Le temps d’attente aux urgences en France a augmenté de 45 minutes en dix ans, atteignant plus de trois heures en moyenne en 2023, selon une étude de la Drees publiée ce mercredi. Cette évolution concerne la moitié des patients et est considérée comme un indicateur de dégradation de la qualité des soins, alerte Marc Noizet, président du syndicat Samu-Urgences de France.
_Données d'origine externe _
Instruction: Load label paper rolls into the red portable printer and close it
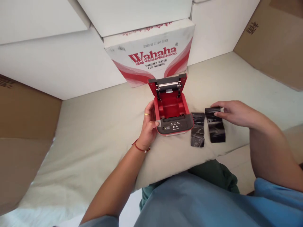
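Note:
A small red and black printer (174, 108) sits on the cloth with its lid (168, 85) raised. Its red inner compartment is bare, and a roller runs across the lid. My left hand (149, 124) is closed on the printer's left side, thumb on the front corner. To the right lie two strips of glossy black film: a creased one (198, 130) close to the printer, and a black film roll (216, 130) with a loose tail. My right hand (227, 112) pinches the upper, rolled end of that second one, with fingers behind and thumb in front.
Behind the printer stands a white and red Wahaha water carton (153, 53) with plain white boxes (142, 12) around and above it. Brown cardboard boxes stand at the left (23, 135) and right (274, 41). The pale cloth (94, 132) ends at my lap.

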Demonstrator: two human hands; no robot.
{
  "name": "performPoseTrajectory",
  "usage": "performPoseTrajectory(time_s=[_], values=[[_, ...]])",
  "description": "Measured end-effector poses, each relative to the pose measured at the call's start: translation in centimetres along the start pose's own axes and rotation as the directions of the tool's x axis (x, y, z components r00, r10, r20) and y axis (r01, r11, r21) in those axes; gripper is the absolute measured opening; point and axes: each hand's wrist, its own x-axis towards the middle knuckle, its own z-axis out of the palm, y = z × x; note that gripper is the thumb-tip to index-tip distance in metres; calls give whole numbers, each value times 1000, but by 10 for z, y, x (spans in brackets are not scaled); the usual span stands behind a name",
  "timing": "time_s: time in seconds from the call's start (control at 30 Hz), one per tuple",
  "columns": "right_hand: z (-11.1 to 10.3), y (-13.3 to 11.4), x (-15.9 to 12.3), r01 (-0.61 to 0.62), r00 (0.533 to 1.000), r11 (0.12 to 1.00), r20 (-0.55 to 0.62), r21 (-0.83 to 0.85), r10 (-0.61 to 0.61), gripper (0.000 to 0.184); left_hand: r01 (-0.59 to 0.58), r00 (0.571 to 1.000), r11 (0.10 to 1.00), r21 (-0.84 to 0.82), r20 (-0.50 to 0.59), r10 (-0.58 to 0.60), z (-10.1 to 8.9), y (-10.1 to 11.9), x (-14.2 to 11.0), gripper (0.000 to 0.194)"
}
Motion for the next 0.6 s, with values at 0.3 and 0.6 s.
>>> performPoseTrajectory(time_s=[0.3, 0.6], values=[[54, -29, 8, 144, 983, 990, -119, 8, -142, 44, 11, 1000, 1000, -5, -14, -11, 2, 4, -1, 87], [4, -24, -26, 309, 944, 946, -157, 101, -291, 32, -6, 1000, 1000, 5, 12, 6, -3, -5, 1, 92]])
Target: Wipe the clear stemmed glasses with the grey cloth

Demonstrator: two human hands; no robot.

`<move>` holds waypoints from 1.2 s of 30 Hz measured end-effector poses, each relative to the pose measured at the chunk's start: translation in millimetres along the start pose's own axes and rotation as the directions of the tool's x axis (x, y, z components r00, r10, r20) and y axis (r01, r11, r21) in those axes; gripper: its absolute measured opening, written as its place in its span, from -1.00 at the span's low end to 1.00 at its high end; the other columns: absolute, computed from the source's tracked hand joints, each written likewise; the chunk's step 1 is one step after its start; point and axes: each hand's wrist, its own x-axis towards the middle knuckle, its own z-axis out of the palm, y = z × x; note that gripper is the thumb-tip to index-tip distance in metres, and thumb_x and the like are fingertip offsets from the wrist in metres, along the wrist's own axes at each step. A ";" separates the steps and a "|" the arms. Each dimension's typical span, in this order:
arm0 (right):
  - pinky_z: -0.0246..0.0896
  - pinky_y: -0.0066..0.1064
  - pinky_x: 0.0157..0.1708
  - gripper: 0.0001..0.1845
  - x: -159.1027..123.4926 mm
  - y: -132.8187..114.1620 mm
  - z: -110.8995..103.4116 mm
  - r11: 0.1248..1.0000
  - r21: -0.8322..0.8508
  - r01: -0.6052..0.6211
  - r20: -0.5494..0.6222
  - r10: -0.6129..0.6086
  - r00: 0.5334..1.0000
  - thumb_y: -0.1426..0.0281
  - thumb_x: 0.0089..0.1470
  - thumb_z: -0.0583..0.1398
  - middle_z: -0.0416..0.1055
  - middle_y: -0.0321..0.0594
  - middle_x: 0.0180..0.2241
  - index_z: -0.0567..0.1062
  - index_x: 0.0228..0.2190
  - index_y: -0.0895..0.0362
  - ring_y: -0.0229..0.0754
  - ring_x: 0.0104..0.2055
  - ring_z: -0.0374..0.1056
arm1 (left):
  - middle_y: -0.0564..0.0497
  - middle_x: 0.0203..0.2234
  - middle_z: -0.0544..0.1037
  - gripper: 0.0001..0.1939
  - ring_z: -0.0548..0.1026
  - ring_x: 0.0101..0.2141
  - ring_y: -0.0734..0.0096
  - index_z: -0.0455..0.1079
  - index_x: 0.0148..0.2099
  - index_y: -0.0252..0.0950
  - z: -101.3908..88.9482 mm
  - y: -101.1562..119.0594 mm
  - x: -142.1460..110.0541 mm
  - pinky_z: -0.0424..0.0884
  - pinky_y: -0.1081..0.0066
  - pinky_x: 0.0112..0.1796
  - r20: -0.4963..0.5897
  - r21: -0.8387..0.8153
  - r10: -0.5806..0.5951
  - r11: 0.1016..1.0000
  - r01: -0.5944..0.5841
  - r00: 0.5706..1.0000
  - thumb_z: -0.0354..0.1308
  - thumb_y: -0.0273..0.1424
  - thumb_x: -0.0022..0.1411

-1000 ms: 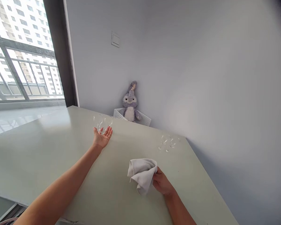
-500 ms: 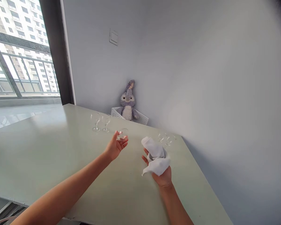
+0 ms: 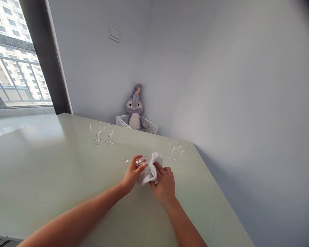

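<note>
My left hand (image 3: 134,171) is closed around the bowl of a clear stemmed glass (image 3: 127,161), which lies on its side in the air with its foot toward the left. A white cloth (image 3: 147,176) is bunched in my right hand (image 3: 164,183), whose fingers press it at the mouth of the glass. The cloth hides the rim, so how far it reaches inside cannot be seen. Both hands are close together above the pale green table (image 3: 92,192).
Two stemmed glasses (image 3: 98,133) stand upright at the back left of the table. Two more clear glasses (image 3: 179,151) are at the back right. Behind the table edge, a plush toy (image 3: 134,113) sits in a white perforated basket (image 3: 152,128) against the wall.
My hands have come together, and the glass has turned sideways with its mouth to the right. The cloth, draped over my open right palm before, is now pressed against the glass. The view has shifted slightly right.
</note>
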 end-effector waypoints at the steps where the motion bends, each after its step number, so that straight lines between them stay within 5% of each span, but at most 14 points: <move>1: 0.13 -0.26 -0.32 -0.61 -0.4 -0.1 -0.9 0.998 0.062 -0.024 0.031 0.022 0.999 0.44 -0.11 0.16 0.37 -0.15 -0.11 0.42 -0.15 0.05 -0.06 -0.28 0.18 | -0.10 -0.08 0.37 -0.48 0.40 -0.14 0.27 0.18 -0.02 -0.17 -1.8 -1.6 -0.2 0.35 0.33 -0.23 0.018 0.022 0.022 0.999 -0.023 1.000 0.21 -0.20 -0.03; 4: 0.12 -0.43 -0.51 -0.79 -2.3 2.3 1.0 0.838 0.490 -0.239 0.228 0.142 0.963 0.38 -0.06 0.16 0.42 -0.23 -0.41 0.44 -0.29 0.11 -0.22 -0.46 0.22 | -0.10 -0.03 0.32 -0.46 0.38 -0.12 0.29 0.14 0.01 -0.18 -7.0 -5.9 -2.6 0.35 0.36 -0.21 0.082 0.069 0.084 0.994 -0.090 0.993 0.22 -0.24 -0.02; 7: 0.02 -0.54 -0.70 -0.76 -5.3 5.5 9.7 0.387 0.773 -0.503 0.498 0.121 0.859 0.24 -0.01 0.15 0.34 -0.33 -0.62 0.40 -0.36 0.17 -0.36 -0.67 0.15 | -0.08 -0.11 0.38 -0.46 0.41 -0.22 0.36 0.09 0.03 -0.19 -9.4 -11.6 -6.9 0.35 0.38 -0.24 0.165 0.123 0.083 0.987 -0.103 0.983 0.19 -0.26 0.02; 11: -0.04 -0.60 -0.83 -0.69 -7.4 9.6 23.2 -0.035 0.786 -0.618 0.616 0.144 0.775 0.18 -0.03 0.16 0.34 -0.31 -0.73 0.38 -0.49 0.22 -0.34 -0.74 0.21 | -0.05 -0.25 0.44 -0.50 0.41 -0.30 0.41 0.13 0.04 -0.24 -10.3 -16.1 -9.0 0.33 0.39 -0.26 0.235 0.238 0.053 0.965 -0.111 0.971 0.17 -0.30 0.06; 16: -0.09 -0.68 -0.87 -0.81 -1.2 18.9 24.0 -0.376 0.714 -0.591 0.692 0.245 0.679 0.33 -0.13 0.22 0.28 -0.41 -0.78 0.37 -0.51 0.21 -0.45 -0.82 0.10 | -0.10 0.18 0.06 -0.50 0.29 -0.02 0.24 0.13 0.14 -0.14 -14.7 -1.3 -3.5 0.27 0.31 -0.09 0.398 0.144 0.065 0.981 -0.132 0.915 0.08 -0.30 0.14; 18: -0.11 -0.68 -0.87 -0.81 0.0 20.9 21.1 -0.388 0.715 -0.581 0.684 0.220 0.695 0.33 -0.14 0.22 0.25 -0.43 -0.80 0.36 -0.54 0.20 -0.45 -0.83 0.08 | -0.04 0.21 -0.02 -0.52 0.13 0.10 0.18 0.17 0.13 -0.13 -17.3 6.5 -1.1 0.15 0.26 0.02 0.433 0.102 0.127 0.977 -0.188 0.892 0.07 -0.31 0.15; 20: -0.10 -0.65 -0.86 -0.80 -1.5 19.9 20.0 -0.299 0.764 -0.572 0.638 0.224 0.736 0.31 -0.12 0.23 0.28 -0.42 -0.77 0.36 -0.52 0.18 -0.42 -0.83 0.12 | -0.06 0.16 0.13 -0.55 0.10 0.12 0.17 0.22 0.11 -0.16 -19.6 11.5 0.7 0.09 0.24 0.06 0.437 0.111 0.138 0.972 -0.206 0.889 0.07 -0.32 0.15; 22: -0.05 -0.61 -0.83 -0.78 -5.8 16.2 21.3 -0.094 0.816 -0.570 0.576 0.220 0.788 0.26 -0.07 0.20 0.31 -0.39 -0.74 0.37 -0.51 0.18 -0.37 -0.78 0.20 | -0.09 0.07 0.27 -0.55 0.18 0.08 0.19 0.24 0.10 -0.19 -21.3 13.2 1.8 0.12 0.23 0.05 0.409 0.135 0.100 0.976 -0.169 0.907 0.09 -0.30 0.14; 26: 0.10 -0.55 -0.67 -0.75 -16.5 6.0 26.8 0.511 0.748 -0.423 0.400 0.161 0.902 0.24 -0.01 0.17 0.35 -0.32 -0.69 0.43 -0.53 0.18 -0.32 -0.64 0.30 | -0.09 -0.17 0.45 -0.39 0.42 -0.21 0.28 0.07 0.19 -0.21 -21.9 12.1 2.9 0.35 0.25 -0.18 0.278 0.145 -0.057 0.989 0.017 0.959 0.09 -0.21 0.12; 28: 0.13 -0.55 -0.61 -0.77 -18.7 2.6 28.4 0.643 0.680 -0.354 0.345 0.145 0.927 0.26 -0.02 0.19 0.36 -0.30 -0.67 0.45 -0.55 0.17 -0.32 -0.59 0.30 | -0.03 -0.36 0.48 -0.38 0.45 -0.36 0.35 0.07 0.19 -0.25 -21.6 12.6 3.0 0.38 0.28 -0.29 0.224 0.191 -0.145 0.976 0.103 0.964 0.04 -0.13 0.13; 30: 0.12 -0.55 -0.65 -0.75 -16.9 1.6 28.2 0.573 0.714 -0.403 0.375 0.173 0.911 0.24 -0.03 0.18 0.35 -0.30 -0.68 0.45 -0.54 0.19 -0.32 -0.62 0.30 | -0.03 -0.36 0.48 -0.43 0.45 -0.35 0.35 0.14 0.16 -0.25 -21.5 14.9 2.7 0.37 0.29 -0.26 0.225 0.227 -0.161 0.968 0.109 0.961 -0.01 -0.11 0.15; 34: -0.03 -0.58 -0.83 -0.72 -6.4 6.0 24.5 0.011 0.834 -0.551 0.523 0.302 0.797 0.20 -0.09 0.21 0.34 -0.36 -0.69 0.41 -0.49 0.20 -0.37 -0.78 0.20 | -0.06 0.00 0.35 -0.52 0.29 -0.02 0.24 0.20 0.12 -0.15 -22.5 20.6 1.1 0.24 0.31 -0.06 0.344 0.207 -0.058 0.978 -0.015 0.937 0.05 -0.23 0.14; 36: -0.07 -0.60 -0.86 -0.73 -3.3 8.3 23.2 -0.165 0.825 -0.540 0.563 0.317 0.763 0.22 -0.13 0.25 0.35 -0.38 -0.67 0.40 -0.49 0.19 -0.41 -0.81 0.16 | -0.07 0.02 0.34 -0.56 0.28 -0.01 0.22 0.28 0.07 -0.18 -23.2 21.5 0.9 0.22 0.30 -0.05 0.378 0.233 -0.048 0.971 -0.045 0.925 0.08 -0.25 0.13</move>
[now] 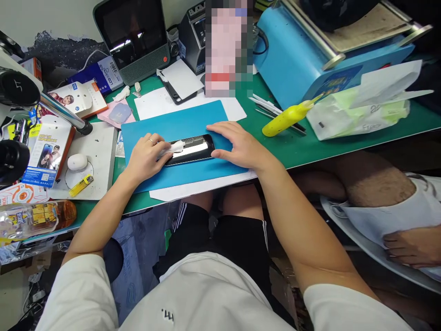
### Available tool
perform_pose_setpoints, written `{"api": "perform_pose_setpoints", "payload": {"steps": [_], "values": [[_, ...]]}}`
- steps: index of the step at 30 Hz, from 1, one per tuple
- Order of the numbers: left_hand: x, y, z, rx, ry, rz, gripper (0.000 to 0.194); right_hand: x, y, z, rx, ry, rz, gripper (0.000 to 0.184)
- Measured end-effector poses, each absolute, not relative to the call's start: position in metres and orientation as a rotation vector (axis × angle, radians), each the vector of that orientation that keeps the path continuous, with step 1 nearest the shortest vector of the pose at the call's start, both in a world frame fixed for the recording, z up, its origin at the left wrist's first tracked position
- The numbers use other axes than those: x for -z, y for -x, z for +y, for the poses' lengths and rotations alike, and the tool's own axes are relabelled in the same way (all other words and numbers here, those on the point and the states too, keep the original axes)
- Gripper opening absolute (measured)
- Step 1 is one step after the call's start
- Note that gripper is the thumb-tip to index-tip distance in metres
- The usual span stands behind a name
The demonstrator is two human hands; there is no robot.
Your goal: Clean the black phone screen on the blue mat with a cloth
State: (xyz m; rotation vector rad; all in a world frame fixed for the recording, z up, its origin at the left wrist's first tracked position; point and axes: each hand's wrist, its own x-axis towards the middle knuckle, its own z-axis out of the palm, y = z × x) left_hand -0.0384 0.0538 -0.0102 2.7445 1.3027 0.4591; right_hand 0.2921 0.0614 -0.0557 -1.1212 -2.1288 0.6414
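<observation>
A black smartphone (193, 149) lies screen up on a blue work mat (179, 126) in the middle of the green bench. My left hand (146, 156), with a ring on one finger, is closed on a small white wipe (174, 147) and presses it onto the phone's left end. My right hand (239, 146) lies flat on the mat with its fingertips against the phone's right end, holding it still.
A yellow squeeze bottle (287, 118) and thin metal tools (272, 108) lie right of the mat. A blue machine (303, 55) stands behind. Product boxes (48, 154), a yellow lighter (81, 185) and a microscope arm (64, 110) sit at left. Another person's legs (379, 188) are at right.
</observation>
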Motion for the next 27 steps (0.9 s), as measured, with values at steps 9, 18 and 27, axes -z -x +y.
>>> {"api": "perform_pose_setpoints", "payload": {"steps": [9, 18, 27], "values": [[0.017, 0.03, 0.056, -0.688, -2.718, 1.353, 0.055, 0.034, -0.278, 0.049, -0.531, 1.123, -2.032, 0.065], [0.018, 0.03, 0.053, -0.78, -2.668, 1.248, 0.061, 0.007, -0.198, 0.048, -0.943, 1.002, -1.894, 0.021], [0.02, 0.032, 0.055, -0.62, -2.519, 1.137, 0.1, 0.031, -0.238, 0.032, -0.269, 1.271, -1.955, 0.03]]}}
Cette situation entraîne des conséquences directes sur la prise en charge des patients, notamment une augmentation du temps passé sur les brancards, ce qui peut avoir un impact sur la mortalité, déplore le médecin. Le surcharge des services d’urgences et le manque de lits d’hospitalisation sont parmi les principaux facteurs expliquant ces délais.
Pour améliorer la situation, Marc Noizet préconise de réguler l’accès aux urgences, non pas pour empêcher les patients de s’y rendre, mais pour s’assurer que les cas les plus urgents soient traités en priorité. Il plaide également pour une meilleure coordination entre les soins hospitaliers et les médecins de ville, afin de fluidifier les parcours de soins.
Enfin, le nombre de lits disponibles pour les patients nécessitant une hospitalisation reste un problème central. Le président de Samu-Urgences de France insiste sur la nécessité d’augmenter cette capacité pour garantir que chaque patient ait accès à un lit adapté à sa prise en charge.